FEELING THE FREQUENCIES
The 15 tracks that comprise NY's Finest were created in between Rock's 2001 solo effort, Petestrumentals (BBE) and late 2007. For the prolific PR, they represent his favorite few among the several hundred he's created since purchasing the MPC in 2001. Unlike Petestrumentals, made entirely with his prized SP-1200, this release strays from filtered, ethereal washes and aims for a pristine, distinctly MPC sound. For the forward-thinking producer, that was an intentional decision.
“When I started putting this record together, I found myself listening to [hip-hop] radio a lot more. I wanted to get a better sense of today's sound so I could hopefully mix that with my own. It's important, especially when you're associated with a certain era, to update your sound.” Chief among Rock's observations about today's hip-hop is the attention it pays to the higher frequencies. For Rock, this resulted in the music's newfound presence. “Hip-hop today sounds bright, like it's right in your ear. It's clean.” Rock sees the change as, in part, attributable to the Akai MPC's predominance in the world of bits and bytes.
“The main difference I noticed when I switched from the SP to MPC was the MPC has a thin, clean sound. The SP's gonna give you that raw, gritty hip-hop feel. The SP just makes your sound fat.” For the erudite E-mu scholar, one who admits to once downgrading sampling rates for the sake of increasing sample time, adapting to Akai's model was a mixed blessing. While it gave the producer a superfluous three minutes of high-rate sample time, it also meant parting from his signature bandpass filters that yielded famous horn lines like the opener for “T.R.O.Y.” “It's a tradeoff; you gotta give up some of that boom-bap-buh-boom-buh-boom-bap,” Rock says as he breaks into a deep-voiced beatbox pattern. But, in response to the MPC's less warm, slightly dead sound, the producer implemented two strategies that preserved the boom in his boom-bap.

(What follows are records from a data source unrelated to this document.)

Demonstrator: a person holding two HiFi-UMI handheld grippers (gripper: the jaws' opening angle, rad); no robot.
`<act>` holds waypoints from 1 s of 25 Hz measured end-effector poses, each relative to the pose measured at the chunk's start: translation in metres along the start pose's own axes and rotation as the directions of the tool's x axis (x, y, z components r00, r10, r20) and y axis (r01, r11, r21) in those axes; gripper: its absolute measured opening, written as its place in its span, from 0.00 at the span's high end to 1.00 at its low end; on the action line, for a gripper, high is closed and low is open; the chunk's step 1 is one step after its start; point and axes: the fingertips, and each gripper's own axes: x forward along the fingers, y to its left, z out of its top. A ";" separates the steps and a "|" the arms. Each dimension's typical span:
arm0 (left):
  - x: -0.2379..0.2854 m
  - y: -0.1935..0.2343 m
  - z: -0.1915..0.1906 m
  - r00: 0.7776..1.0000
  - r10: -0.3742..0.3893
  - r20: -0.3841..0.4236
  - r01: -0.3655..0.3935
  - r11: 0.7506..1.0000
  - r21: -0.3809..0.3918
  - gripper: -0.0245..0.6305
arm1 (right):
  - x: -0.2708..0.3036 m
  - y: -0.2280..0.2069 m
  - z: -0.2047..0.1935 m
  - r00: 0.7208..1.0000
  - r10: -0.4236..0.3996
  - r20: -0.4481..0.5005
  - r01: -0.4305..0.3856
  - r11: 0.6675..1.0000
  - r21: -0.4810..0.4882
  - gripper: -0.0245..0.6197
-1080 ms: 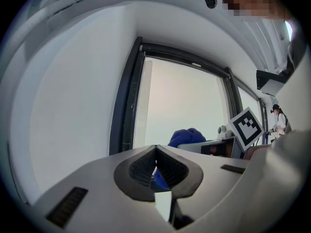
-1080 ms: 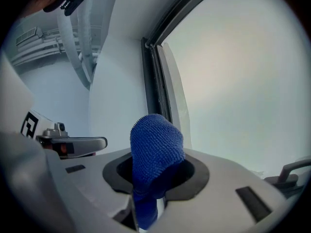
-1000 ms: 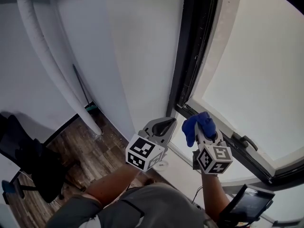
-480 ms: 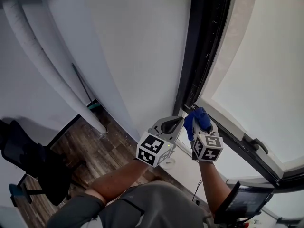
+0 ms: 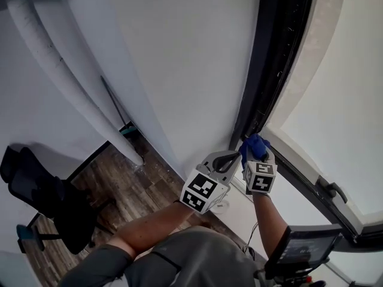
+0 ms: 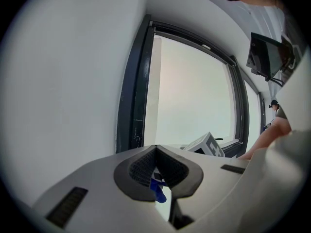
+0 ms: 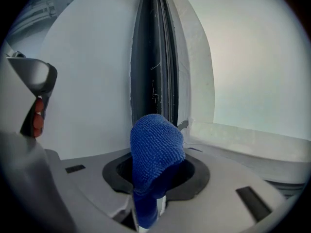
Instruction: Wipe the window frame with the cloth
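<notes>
Overhead and jaw-level views, shared window frame (image 5: 269,70)

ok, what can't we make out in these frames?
Contact between cloth and window frame: the cloth's bulk covers it in the right gripper view; too small in the head view.
Right tool tips: wrapped by the cloth, right gripper view.
Dirt on the frame: too small in every view.

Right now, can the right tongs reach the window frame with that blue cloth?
Probably yes: the right tongs, shut on the blue microfibre cloth, sit at the lower corner of the black window frame, nothing between.
</notes>
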 end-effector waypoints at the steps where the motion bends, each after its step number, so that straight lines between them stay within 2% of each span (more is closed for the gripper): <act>1: 0.000 0.001 -0.001 1.000 0.000 -0.007 0.000 1.000 0.003 0.95 | 0.002 0.000 -0.002 1.000 -0.002 -0.003 0.002 1.000 -0.001 0.76; 11: 0.007 -0.008 -0.002 0.999 -0.032 -0.018 0.032 0.999 0.014 0.95 | -0.010 -0.019 -0.014 0.999 -0.036 -0.011 0.037 0.998 0.059 0.76; 25: 0.026 -0.070 0.003 0.993 -0.118 -0.003 0.118 0.993 0.013 0.95 | -0.088 -0.075 -0.043 0.986 -0.162 -0.032 0.164 0.981 0.101 0.76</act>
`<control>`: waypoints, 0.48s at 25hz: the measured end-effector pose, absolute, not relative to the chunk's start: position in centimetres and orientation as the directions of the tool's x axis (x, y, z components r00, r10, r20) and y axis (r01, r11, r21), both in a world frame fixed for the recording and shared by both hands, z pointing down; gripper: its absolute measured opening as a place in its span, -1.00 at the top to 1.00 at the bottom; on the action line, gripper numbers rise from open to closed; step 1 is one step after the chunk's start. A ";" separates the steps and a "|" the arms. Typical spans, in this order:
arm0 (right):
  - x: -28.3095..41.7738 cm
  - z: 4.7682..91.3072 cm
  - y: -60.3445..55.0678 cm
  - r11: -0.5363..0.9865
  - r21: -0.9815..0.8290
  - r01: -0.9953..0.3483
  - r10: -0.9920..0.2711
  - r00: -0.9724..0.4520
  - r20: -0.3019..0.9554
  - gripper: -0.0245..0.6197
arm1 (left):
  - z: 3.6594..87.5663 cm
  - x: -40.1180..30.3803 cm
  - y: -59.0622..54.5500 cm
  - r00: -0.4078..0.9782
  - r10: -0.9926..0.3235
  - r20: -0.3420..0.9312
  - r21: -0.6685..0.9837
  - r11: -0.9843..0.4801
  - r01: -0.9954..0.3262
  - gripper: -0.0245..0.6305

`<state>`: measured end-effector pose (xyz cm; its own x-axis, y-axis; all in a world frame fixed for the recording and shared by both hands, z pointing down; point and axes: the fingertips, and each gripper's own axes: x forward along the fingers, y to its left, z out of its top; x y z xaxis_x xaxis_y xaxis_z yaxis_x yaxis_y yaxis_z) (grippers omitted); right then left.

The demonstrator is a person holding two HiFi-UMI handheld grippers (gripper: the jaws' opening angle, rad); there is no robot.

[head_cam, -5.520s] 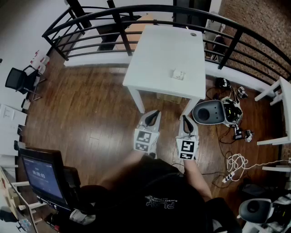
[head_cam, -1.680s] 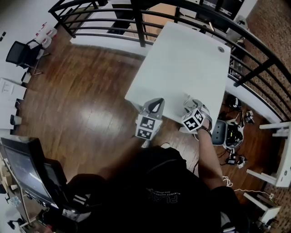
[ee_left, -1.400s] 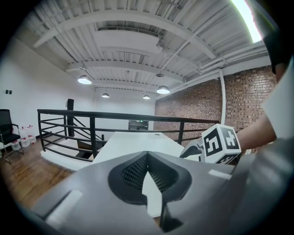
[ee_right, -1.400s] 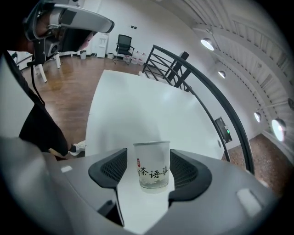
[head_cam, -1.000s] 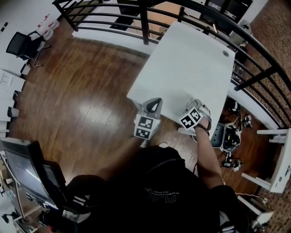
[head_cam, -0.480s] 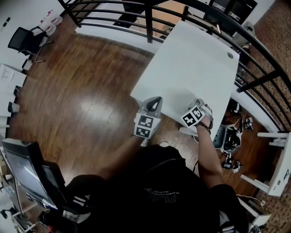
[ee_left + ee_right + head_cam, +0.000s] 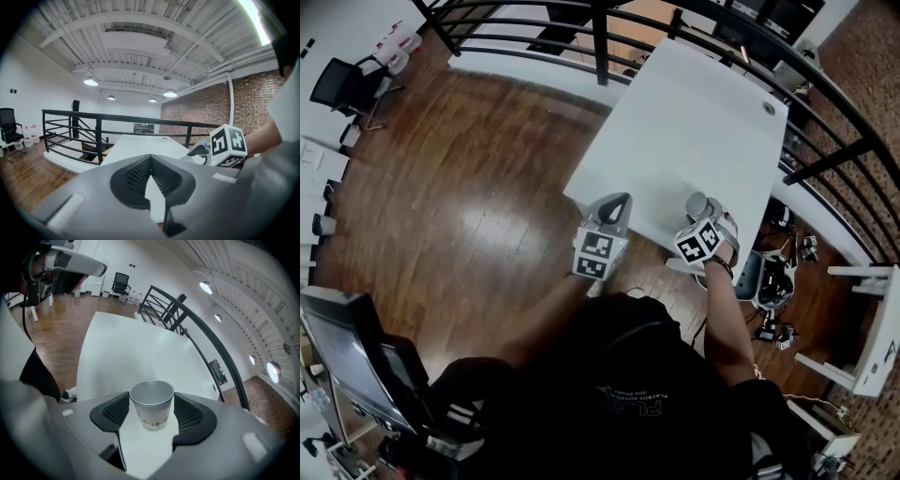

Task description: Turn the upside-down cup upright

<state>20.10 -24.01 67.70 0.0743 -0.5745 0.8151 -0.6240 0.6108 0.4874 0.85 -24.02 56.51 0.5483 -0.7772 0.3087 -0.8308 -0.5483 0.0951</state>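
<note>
A white paper cup (image 7: 151,409) with dark print stands on the white table (image 7: 122,348), its open mouth up. My right gripper (image 7: 151,398) points steeply down over it, and its pads meet the rim on both sides. The head view shows the cup (image 7: 696,202) near the table's (image 7: 694,112) front edge, just ahead of the right gripper (image 7: 707,212). My left gripper (image 7: 614,204) hovers at the table's front left edge, shut with nothing in it. In the left gripper view its tips (image 7: 150,159) touch, and the right gripper's marker cube (image 7: 227,145) shows at the right.
A black metal railing (image 7: 825,103) curves round the far side of the table. Wooden floor (image 7: 478,206) lies to the left, with a black chair (image 7: 337,94). Grey equipment and cables (image 7: 766,277) sit on the floor right of the table. A monitor (image 7: 337,347) stands lower left.
The cup's open top has come into sight just ahead of the right gripper, which shifted slightly. The left gripper has kept still.
</note>
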 end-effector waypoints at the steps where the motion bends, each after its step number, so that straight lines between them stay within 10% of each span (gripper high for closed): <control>1: 20.2 67.4 -24.0 0.596 0.488 -0.638 -0.587 0.068 0.807 -0.04 | 56.5 1.0 -24.0 0.551 -0.775 0.308 0.094 -0.552 -0.829 0.93; 12: 20.3 64.6 -24.0 0.371 0.295 -0.881 -0.751 -0.097 0.653 -0.03 | 56.7 1.4 -23.9 0.569 -0.758 0.319 0.075 -0.578 -0.812 0.93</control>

“Before I sample anything into the MPC, I always EQ my sounds first,” Rock says. “I just use an old GLI Pro mixer that I got hooked up to the sampler. It's not a great mixer, but it has three basic bands that I can equalize on. If you want your sound to be heavy on the MPC, you need to EQ. For kicks, I have [tape] markers that I leave on the EQ knobs. The markers give me a range that are gonna make the kick boom. I have the same type of markers for the hi-hat and the snare. Every time I sample anything, I use those markers as a reference.”

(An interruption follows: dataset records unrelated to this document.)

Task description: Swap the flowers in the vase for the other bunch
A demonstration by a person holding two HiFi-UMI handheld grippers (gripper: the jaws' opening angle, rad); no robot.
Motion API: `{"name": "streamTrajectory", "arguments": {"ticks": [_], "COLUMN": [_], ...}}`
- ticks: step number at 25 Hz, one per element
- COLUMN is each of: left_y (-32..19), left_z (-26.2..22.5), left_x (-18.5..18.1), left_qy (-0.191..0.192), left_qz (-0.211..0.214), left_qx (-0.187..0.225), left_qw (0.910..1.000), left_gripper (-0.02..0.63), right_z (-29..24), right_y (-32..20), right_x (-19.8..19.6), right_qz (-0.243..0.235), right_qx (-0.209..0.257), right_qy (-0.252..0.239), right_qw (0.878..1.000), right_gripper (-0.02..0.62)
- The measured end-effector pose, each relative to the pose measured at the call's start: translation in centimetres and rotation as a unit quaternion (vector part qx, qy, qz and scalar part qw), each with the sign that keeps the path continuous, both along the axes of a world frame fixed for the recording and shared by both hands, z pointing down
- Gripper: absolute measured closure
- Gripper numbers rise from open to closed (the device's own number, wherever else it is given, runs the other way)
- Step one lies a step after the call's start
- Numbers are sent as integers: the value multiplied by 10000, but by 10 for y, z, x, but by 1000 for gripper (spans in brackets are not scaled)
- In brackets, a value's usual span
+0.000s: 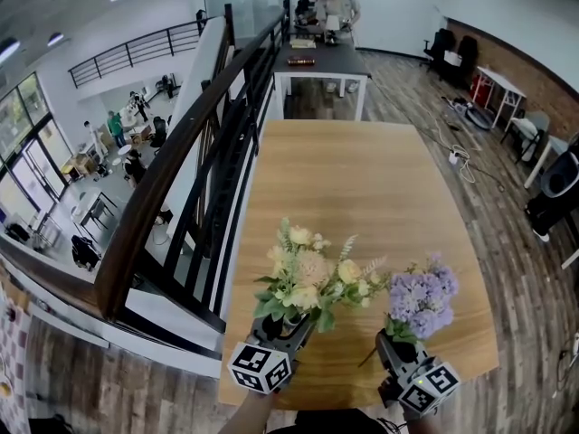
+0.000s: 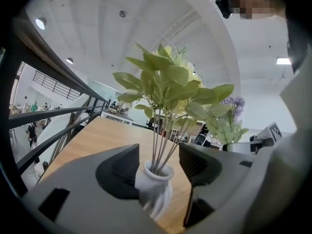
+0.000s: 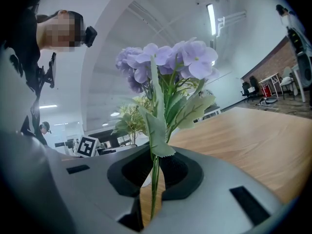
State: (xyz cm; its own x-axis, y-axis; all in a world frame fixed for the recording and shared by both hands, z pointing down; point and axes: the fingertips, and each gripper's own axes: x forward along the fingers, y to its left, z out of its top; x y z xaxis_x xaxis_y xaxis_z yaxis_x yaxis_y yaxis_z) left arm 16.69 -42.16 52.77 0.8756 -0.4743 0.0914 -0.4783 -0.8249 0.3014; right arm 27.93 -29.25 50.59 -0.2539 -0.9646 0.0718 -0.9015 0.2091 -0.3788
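Note:
A small white vase (image 2: 155, 184) with a cream and yellow bunch (image 1: 308, 277) in it stands between the jaws of my left gripper (image 2: 158, 162), near the wooden table's (image 1: 362, 179) front edge. The jaws stand wide; a gap shows between the vase's rim and the right pad, so nothing is pressed. In the head view the flowers hide the vase and the left gripper (image 1: 282, 331) sits just below them. My right gripper (image 3: 155, 167) is shut on the thin green stems of a purple bunch (image 3: 168, 62), held upright to the right of the vase (image 1: 423, 297).
A dark stair railing (image 1: 194, 152) runs along the table's left side, with a drop to a lower floor beyond it. A darker table (image 1: 321, 61) with people at it stands past the far end. Cables and chairs lie on the floor at right.

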Motion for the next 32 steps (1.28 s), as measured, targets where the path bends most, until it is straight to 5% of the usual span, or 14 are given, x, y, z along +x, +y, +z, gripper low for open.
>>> {"name": "streamTrajectory", "arguments": {"ticks": [11, 32], "left_y": [-2, -5], "left_z": [-6, -68], "left_x": [-6, -27], "left_qy": [18, 330], "left_qz": [-222, -399], "left_qx": [242, 732], "left_qw": [9995, 9960], "left_gripper": [468, 548], "right_z": [-2, -13], "right_y": [-6, -5], "right_x": [-5, -26], "right_qz": [-68, -274], "right_qx": [171, -148], "right_qy": [-143, 0], "right_qw": [9997, 9995], "right_gripper": [541, 541]}}
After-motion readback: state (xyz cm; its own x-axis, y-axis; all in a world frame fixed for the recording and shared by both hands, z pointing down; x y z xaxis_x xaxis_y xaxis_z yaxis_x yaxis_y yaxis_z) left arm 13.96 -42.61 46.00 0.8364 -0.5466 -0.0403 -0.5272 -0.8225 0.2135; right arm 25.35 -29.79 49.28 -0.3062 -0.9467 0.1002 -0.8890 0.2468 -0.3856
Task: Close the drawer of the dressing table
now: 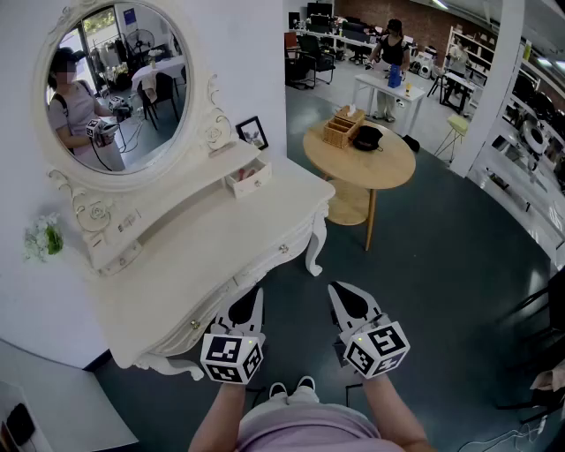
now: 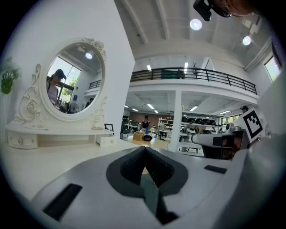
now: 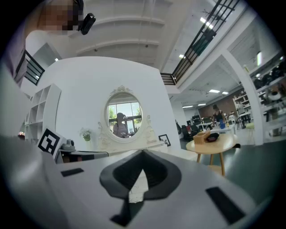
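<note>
White counter (image 1: 221,243) has its small far drawer (image 1: 249,179) sticking out; left tool (image 1: 255,293) and right tool (image 1: 341,289) are closed, empty.

No word, brand or number can be read anywhere. The only printed marks are black-and-white square code patterns on the left cube (image 1: 232,357) and the right cube (image 1: 375,347), which sit on the grippers and carry no letters or digits. A small blue panel (image 1: 130,16) shows in the mirror (image 1: 119,84), and a framed picture (image 1: 252,132) stands by the back right corner of the dressing table (image 1: 203,256). Both are too small to read.
</note>
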`<state>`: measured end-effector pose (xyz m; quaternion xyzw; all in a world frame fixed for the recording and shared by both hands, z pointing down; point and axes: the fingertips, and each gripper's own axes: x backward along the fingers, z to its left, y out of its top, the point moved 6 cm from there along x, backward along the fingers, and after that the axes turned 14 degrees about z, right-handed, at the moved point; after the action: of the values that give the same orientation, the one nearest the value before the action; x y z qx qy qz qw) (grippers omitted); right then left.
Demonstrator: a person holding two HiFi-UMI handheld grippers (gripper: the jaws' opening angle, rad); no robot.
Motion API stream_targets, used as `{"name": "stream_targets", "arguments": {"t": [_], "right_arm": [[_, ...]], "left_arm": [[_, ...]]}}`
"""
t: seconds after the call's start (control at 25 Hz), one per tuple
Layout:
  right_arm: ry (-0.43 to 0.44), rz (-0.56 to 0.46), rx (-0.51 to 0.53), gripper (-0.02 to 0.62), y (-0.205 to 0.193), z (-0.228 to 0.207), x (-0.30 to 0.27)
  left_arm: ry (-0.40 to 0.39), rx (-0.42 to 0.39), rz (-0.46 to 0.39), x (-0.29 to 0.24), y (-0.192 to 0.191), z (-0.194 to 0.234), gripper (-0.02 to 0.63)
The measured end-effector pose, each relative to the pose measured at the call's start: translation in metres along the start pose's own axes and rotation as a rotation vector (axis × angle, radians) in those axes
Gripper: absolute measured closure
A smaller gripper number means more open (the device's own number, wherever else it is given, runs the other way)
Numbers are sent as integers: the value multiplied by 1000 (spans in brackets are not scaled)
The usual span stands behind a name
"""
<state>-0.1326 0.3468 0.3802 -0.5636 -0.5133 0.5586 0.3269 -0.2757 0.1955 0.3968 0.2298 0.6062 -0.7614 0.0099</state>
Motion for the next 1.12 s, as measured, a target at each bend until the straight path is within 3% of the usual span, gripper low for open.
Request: {"name": "stream_targets", "arguments": {"t": [0.4, 0.44, 0.52, 0.8, 1.12], "right_arm": [[-3, -2, -25, 590, -4, -26, 9], [-2, -9, -30, 576, -4, -29, 10], [-4, -13, -34, 507, -4, -34, 11], [7, 2, -51, 331, -5, -50, 11], [6, 13, -73, 248, -1, -68, 4]], "left_arm": [[12, -57, 5, -16, 1, -25, 603], [14, -53, 5, -18, 1, -26, 590], [19, -48, 3, -20, 1, -27, 506], [54, -29, -7, -30, 1, -28, 376], [75, -37, 2, -49, 7, -22, 267]]}}
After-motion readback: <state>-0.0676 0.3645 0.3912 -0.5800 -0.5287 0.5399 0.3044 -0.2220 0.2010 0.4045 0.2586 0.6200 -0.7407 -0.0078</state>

On Rock's lead single, “Til I Retire” — the producer's three-round lyrical knockout atop a tough beat that flirts with Southern minimalism — the difference shows. The kick, hat and snare/clap each occupy distinct frequencies, and though Rock peppers the mix with scratches; a dampened, reverberating horn stab; and futuristic analog tones, the textured sounds never compete with each other, resulting in an overall brightness hitherto unknown in Rock's compositions. While part of the solution is Rock's “pre-Q“ strategy, another part of Rock's new brightness can be attributed to his newly acquired engineer and Roc-A-Fella affiliate, Young Guru.